Les « compétences » militaires de ce général, qui lui ont valu le surnom de « boucher de la Syrie » et la médaille de Héros de la Fédération de Russie, n’ont visiblement pas suffi à donner un second souffle à l’offensive du Kremlin dans l’est de l’Ukraine. Ni surtout à apporter des victoires décisives sur lesquelles Poutine pourrait s’appuyer pour envisager des négociations.
Certes, le grand port ukrainien de Marioupol a été finalement pris, et la ville rasée, comme le sont pratiquement Severodonetsk et des agglomérations voisines que l’armée de Kiev ne parvient plus à tenir. Quant à l’oblast de Zaporijjia, où se réfugiaient ceux qui fuyaient les combats au sud et à l’est, l’armée russe en contrôle désormais 60 % selon Zelensky.
Mais quel est le prix de ces conquêtes ? Le Kremlin évite de chiffrer ses pertes. Cependant, du fait de l’aide militaire massive de l’Otan au régime de Kiev, l’armée russe aurait perdu 1 400 tanks, près du tiers du total de ceux dont elle disposait, plus de 200 avions, 180 hélicoptères. À cela s’ajoute le bilan humain de cette « opération militaire spéciale » selon la terminologie officielle. Selon les autorités ukrainiennes, 31 000 militaires russes auraient été tués.
Si l’on ne peut garantir ce chiffre, on sait en revanche que Poutine a signé un décret qui attribue une prime de 5 millions de roubles (l’équivalent de 76 000 euros) aux familles des membres de la Garde nationale tombés en Ukraine ou « en effectuant des tâches spéciales en Syrie ». Or cette force militaire, créée en 2016 pour maintenir l’ordre poutinien, n’est pas censée combattre hors de Russie.

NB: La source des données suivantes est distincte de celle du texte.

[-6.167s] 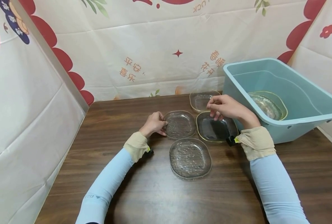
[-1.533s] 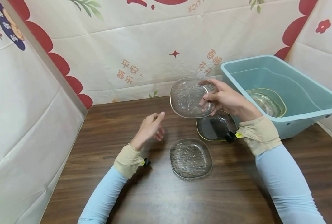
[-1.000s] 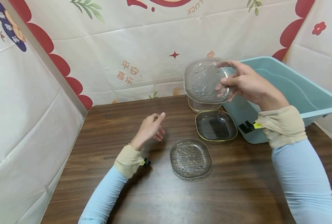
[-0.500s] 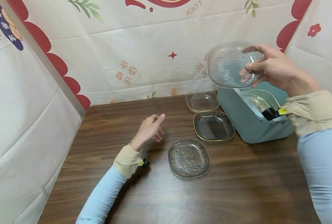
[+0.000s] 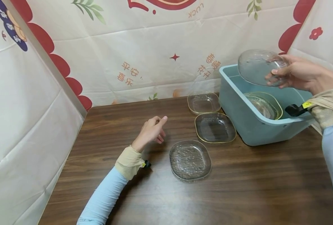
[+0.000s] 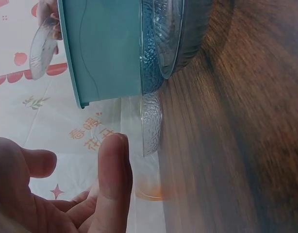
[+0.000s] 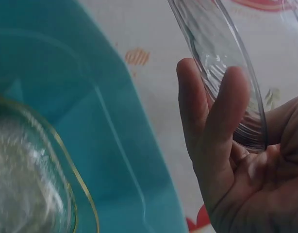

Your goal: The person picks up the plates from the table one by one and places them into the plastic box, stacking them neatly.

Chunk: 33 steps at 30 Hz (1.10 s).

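Observation:
Above the blue-green tub (image 5: 248,125), my right hand (image 5: 304,73) holds a clear ribbed plate (image 5: 255,67) by its edge, tilted, thumb on one face and fingers behind. The right wrist view shows the plate (image 7: 222,48) between thumb and fingers. My left hand (image 5: 149,134) hovers over the table with relaxed fingers and holds nothing. Near it lies a clear ribbed plate (image 5: 189,161). Behind that are a clear dish with a gold rim (image 5: 215,128) and another gold-rimmed dish (image 5: 203,102), both beside the tub.
Inside the tub sit gold-rimmed clear dishes (image 5: 263,107), close together. The tub stands at the right back of the wooden table (image 5: 121,125). A white printed cloth (image 5: 149,47) hangs behind the table and along both sides.
The ribbed plate that lay by my left hand on the table has been lifted by my right hand and carried right, over the tub. My left hand has let go and stays nearly still.

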### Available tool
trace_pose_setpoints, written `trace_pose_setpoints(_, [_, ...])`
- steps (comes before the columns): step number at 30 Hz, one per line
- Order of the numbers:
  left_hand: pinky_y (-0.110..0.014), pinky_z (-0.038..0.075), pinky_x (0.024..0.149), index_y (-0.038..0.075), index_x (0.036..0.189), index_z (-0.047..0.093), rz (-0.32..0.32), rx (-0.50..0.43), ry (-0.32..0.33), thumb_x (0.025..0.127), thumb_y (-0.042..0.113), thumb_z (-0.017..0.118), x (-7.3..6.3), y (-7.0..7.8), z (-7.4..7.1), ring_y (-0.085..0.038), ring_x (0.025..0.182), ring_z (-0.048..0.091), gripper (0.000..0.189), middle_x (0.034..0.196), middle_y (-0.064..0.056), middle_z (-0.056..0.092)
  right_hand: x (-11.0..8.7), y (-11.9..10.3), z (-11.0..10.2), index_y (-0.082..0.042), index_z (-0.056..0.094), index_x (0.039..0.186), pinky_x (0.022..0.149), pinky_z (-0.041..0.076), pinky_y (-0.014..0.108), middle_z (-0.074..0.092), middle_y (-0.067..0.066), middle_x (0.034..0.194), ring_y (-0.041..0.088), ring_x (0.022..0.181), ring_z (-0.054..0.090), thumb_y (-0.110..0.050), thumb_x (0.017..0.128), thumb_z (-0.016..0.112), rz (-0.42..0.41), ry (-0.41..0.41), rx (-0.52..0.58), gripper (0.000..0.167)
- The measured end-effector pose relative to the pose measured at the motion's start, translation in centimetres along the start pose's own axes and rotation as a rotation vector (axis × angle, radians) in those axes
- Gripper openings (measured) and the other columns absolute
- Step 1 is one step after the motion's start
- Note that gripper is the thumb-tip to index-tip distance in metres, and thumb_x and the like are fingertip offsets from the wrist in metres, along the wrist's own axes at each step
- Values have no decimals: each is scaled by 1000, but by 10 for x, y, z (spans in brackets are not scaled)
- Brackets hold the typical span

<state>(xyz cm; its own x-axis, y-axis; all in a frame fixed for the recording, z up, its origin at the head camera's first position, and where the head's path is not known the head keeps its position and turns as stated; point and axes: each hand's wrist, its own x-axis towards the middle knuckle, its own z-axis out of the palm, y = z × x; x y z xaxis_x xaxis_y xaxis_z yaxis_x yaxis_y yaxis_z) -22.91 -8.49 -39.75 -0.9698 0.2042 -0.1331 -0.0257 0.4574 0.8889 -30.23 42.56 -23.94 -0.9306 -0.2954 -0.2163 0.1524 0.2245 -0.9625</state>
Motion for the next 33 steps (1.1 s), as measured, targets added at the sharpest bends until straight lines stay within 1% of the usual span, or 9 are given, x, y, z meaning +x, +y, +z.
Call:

Mais il est visible que le Kremlin, du fait des pertes déjà subies, voire du fait des jeunes qui réussissent à échapper à l’incorporation, doit mobiliser de plus en plus largement.
Quant à la population civile, même si les cas de protestation ouverte sont rares, si ici ou là des tracts circulent, voire si des grèves ont lieu pour retard de paiement de salaire, Poutine et les siens savent qu’elle supporte de plus en plus mal cette guerre.
Elle a des effets de plus en plus ravageurs sur la vie quotidienne de millions de gens, avec les morts, les blessés au front, mais aussi le chômage qui se développe, les salaires amputés. Là encore, le Kremlin ne fournit pas de chiffres. Mais il suffit de savoir que, par exemple, les ventes d’automobiles ont chuté… de 80 %, sous l’effet combiné des sanctions occidentales, de la forte baisse des revenus réels d’une grande partie de la population, des fermetures d’usines et de concessions, de l’arrêt de certaines productions.
Il s’y ajoute la militarisation de la société, le renforcement du caractère policier du régime, qui pèsent de plus en plus lourd. Justifié en haut lieu par la nécessité de faire face à un environnement fondamentalement hostile, il n’est pas dit que ce durcissement du régime suffira à étouffer toute contestation sociale aussi longtemps que les bureaucrates, les oligarques et leur chef le voudraient.